Most injuries come from adjusting your body to your workspace instead of the other way around. Sit straight up at your desk with shoulders relaxed and your hands in your lap, looking straight ahead. Adjust the height, angle, and distance of your monitor and/or your chair to complement this “neutral” posture. Make adjustments. Listen to your body. Remove as much tension as possible. The proximity of your eyes to your screen can actually encourage good posture if you set your workspace up correctly.
Writing Ergonomics: Arms & Hands
With the body and head properly positioned, consider the positions of the arms and hands. Let your arms hang straight down from the shoulders. If you chair has arm rests, adjust their heights to gently support the elbows.
Position your keyboard in a keyboard tray slightly below the elbows. Remember the piece of wood we attempted to lift with the string? If your elbows have to lift your hands off the keyboard or keep your hands hovering while you type each phrase or sentence, the amount of cumulative weight kept suspended over time is staggering. Symptoms of tendonitis, like “tennis elbow,” can often be alleviated simply by lowering your keyboard a few inches. Fingers and hands should arc gracefully down from the wrists to rest almost weightlessly on the keyboard. If needed, use a wrist wrest containing soft gel or beads to support the hands at the correct height over the keyboard.
Writing Ergonomics: Keyboard & Mouse
Relax your hands and arms and place them in your lap. Observe the natural position of the hands and the ideal keyboard position. Hold your hands flat as if typing, and then relax the muscles in the forearms. Your hands will rotate outward, bringing the thumbs to the top—like the hands of a potter shaping a ball of clay. How many hundreds of millions of flat keyboards have been manufactured without regard to ergonomics? Flat keyboards require the two bones in the forearm to cross, stretching the muscles and requiring the tendons that control the fingers to pull “around a corner.”
A traditional, flat computer mouse is likewise an ergonomic liability. How many times will you click, press, and drag during your writing career?
The solutions to the mouse and keyboard problem are simple:
The Kinesis Freestyle II split keyboard comes in Mac and PC versions. The two halves of the keyboard can be adjusted independently to accommodate the angle of the arms inward from the elbow. The VIP base allows you to angle the inside halves of the keyboard upward to follow the natural upward angle of the hands at rest.
The “vertical mouse” is offered by various manufacturers at various price points. The $19 SHARKK wireless ergonomic mouse has the buttons on the side. I’d like to see a hair less resistance on the button, but I found this mouse easy to adapt to and fine for precision graphic work.

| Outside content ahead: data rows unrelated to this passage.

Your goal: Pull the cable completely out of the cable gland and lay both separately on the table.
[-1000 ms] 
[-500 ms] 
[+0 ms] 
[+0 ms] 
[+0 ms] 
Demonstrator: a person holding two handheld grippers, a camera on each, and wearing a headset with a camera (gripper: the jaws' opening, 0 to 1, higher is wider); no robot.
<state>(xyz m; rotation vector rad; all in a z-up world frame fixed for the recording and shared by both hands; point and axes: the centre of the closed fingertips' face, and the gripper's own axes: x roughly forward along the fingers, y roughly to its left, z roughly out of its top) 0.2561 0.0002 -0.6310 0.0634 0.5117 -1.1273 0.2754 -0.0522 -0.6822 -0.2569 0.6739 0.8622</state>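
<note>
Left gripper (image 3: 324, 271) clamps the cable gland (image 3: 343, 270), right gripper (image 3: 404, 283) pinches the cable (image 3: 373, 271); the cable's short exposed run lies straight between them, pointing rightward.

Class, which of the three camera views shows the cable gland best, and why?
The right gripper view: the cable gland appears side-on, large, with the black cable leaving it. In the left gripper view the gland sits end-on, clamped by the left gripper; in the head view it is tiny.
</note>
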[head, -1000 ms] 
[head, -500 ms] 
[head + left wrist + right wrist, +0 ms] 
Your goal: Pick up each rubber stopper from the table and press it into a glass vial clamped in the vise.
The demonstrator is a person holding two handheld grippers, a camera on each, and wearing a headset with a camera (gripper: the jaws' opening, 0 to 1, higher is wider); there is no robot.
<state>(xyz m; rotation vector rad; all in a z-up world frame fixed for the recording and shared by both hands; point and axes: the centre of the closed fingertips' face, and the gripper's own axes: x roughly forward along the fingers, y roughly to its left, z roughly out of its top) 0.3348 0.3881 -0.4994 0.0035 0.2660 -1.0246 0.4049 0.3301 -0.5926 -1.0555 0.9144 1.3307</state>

Writing Ergonomics: Conclusion
Add up the costs of a good office chair, a monitor stand, a keyboard tray, an ergonomic keyboard, and a vertical mouse, and you’ll probably find that the costs associated with being a writer are more than expected. But the same is true for almost any physical endeavor: proper life jackets, a helmet, a good tennis racquet, a carbon fiber paddle, a set of knee and elbow pads. Whatever your sport happens to be, good gear is always cheaper than getting injured—and it’s a lot more comfortable. If you’re serious about writing and plan to spend months or years at the keyboard, every step you take to reduce repetitive stress injuries is a worthwhile investment in prolonging your writing career.